Бернар потрогал рукой лоб Франца:
– Жар прошел. Ты чувствуешь себя лучше?
– Да, намного. Надеюсь, после этого случая я не стану оборотнем?
– Это глупое суеверие, – отмахнулся Бернар. – Меня вот вчера кошка поцарапала, но я же не становлюсь кошкой?
– Нашел с чем сравнить.
– Оба звери. Ну, ладно, мне пора идти. Да, когда выйдешь из дома, не удивляйся.
– Чему?
– Вести разносятся по Таурину со скоростью пожара. Человек, в одиночку сумевший расправиться с лесным оборотнем, да еще ночью, неизбежно…
– Становится героем, – закончил за него фразу Франц, грустно вздохнув.
– Вот видишь, ты все прекрасно понимаешь. Всенародная любовь тебе обеспечена. По крайней мере в пределах нашего маленького городка.

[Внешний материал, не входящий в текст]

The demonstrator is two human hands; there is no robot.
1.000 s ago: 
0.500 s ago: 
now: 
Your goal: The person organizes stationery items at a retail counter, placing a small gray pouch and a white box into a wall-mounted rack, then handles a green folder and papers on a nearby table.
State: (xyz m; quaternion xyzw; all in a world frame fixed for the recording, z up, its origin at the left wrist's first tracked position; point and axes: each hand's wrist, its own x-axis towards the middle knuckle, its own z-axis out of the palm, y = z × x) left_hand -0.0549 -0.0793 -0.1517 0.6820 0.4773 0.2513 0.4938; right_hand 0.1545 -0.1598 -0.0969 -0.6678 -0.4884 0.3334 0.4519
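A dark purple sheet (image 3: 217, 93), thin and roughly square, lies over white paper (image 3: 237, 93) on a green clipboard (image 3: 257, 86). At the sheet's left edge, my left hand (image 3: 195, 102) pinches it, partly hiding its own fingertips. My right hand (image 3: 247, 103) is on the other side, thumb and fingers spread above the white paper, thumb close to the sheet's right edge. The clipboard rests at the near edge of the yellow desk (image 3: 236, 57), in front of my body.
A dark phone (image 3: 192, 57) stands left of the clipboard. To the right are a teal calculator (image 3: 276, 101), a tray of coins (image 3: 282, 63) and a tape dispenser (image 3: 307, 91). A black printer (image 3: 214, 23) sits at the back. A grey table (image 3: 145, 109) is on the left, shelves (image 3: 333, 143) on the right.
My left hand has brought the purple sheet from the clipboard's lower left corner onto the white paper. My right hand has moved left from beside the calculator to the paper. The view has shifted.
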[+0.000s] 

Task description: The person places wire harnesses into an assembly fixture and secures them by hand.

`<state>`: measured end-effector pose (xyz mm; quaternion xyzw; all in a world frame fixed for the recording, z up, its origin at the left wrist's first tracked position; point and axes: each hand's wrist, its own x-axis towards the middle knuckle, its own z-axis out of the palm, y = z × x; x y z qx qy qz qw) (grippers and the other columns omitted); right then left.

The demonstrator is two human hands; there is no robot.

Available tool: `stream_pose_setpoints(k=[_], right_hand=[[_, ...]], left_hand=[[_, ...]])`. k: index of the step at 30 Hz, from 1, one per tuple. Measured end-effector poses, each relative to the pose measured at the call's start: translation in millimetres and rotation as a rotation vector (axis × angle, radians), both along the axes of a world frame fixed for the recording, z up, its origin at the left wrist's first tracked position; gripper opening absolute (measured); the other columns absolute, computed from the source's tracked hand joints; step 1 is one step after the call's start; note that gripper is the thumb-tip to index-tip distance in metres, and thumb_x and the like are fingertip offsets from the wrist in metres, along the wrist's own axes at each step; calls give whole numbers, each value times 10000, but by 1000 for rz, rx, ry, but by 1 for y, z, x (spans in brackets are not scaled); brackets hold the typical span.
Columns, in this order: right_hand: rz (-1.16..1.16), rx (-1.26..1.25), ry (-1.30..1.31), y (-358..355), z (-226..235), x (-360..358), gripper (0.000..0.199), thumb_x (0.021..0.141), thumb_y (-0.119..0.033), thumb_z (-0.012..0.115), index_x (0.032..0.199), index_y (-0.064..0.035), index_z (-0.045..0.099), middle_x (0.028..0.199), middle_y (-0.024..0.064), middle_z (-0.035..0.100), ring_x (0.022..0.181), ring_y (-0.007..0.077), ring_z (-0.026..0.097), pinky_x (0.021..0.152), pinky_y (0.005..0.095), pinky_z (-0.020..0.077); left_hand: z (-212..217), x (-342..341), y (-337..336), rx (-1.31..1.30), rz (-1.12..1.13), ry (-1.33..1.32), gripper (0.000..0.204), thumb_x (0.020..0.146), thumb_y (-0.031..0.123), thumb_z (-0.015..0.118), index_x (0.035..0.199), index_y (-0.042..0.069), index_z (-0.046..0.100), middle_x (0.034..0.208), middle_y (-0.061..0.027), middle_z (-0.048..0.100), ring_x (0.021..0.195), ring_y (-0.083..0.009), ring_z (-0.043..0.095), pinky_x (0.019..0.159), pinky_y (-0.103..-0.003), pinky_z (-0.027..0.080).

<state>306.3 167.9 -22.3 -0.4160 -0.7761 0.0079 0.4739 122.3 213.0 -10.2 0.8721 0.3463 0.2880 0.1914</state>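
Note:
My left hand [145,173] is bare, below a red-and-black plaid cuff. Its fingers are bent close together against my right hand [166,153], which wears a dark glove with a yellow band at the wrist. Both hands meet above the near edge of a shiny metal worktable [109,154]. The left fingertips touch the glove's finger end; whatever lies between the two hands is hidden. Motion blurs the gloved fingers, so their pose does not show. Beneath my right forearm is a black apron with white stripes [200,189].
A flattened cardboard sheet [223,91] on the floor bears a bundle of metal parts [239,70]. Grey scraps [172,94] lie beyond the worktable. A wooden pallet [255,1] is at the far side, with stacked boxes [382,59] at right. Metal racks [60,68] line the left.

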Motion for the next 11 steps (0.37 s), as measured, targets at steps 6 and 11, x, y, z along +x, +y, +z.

– Но ведь это не оборотень виновен в пропаже людей.
– Почему ты так решил?
– Никто, и я в том числе, не видел оставленных им следов. Не мог же он все эти два месяца летать по воздуху?
– Не мог, ты абсолютно прав.
– Он должен был, – Франц провел рукой по одеялу, – кружить вокруг города, поджидая добычу. Стража, насколько бы она ни была слепа или труслива, обязательно бы заметила следы, но их нет, из чего я делаю вывод, что зверь оказался здесь недавно и непричастен к предыдущим похищениям. На его совести может оказаться один-два человека, но не больше.
– Логично. Это означает, что нам всем рано расслабляться. Опасность неподалеку.
– «Зло не дремлет, его глаза – солнце и луна, они всегда открыты», – процитировал Франц известного поэта.
Бернар дружески похлопал его по плечу и, взяв свою сумку, удалился из комнаты, звеня колокольчиками. Франц некоторое время сидел, опустив голову, не зная, что ему предпринять. Мысль посетить священника была достаточно необычна, чтобы он согласился с ней сразу. Как Римус его встретит? Как простого человека или заклятого врага? Ведь он мастер рун, а тот священник… Они две стороны одной медали, одного листа, они дополняют собой этот мир, но им никогда не понять друг друга…
Франц подошел к зеркалу и стал разглядывать собственное отражение. Его бледный почти призрачный двойник с интересом глядел на него. Темные пряди волос торчали в разные стороны, из-под нахмуренных бровей настороженно смотрели серые глаза. Вряд ли сейчас его внешность можно было назвать приятной. Ему давно не мешало побриться и подстричься. В последнее время он запустил себя, совершенно перестав следить за внешним видом.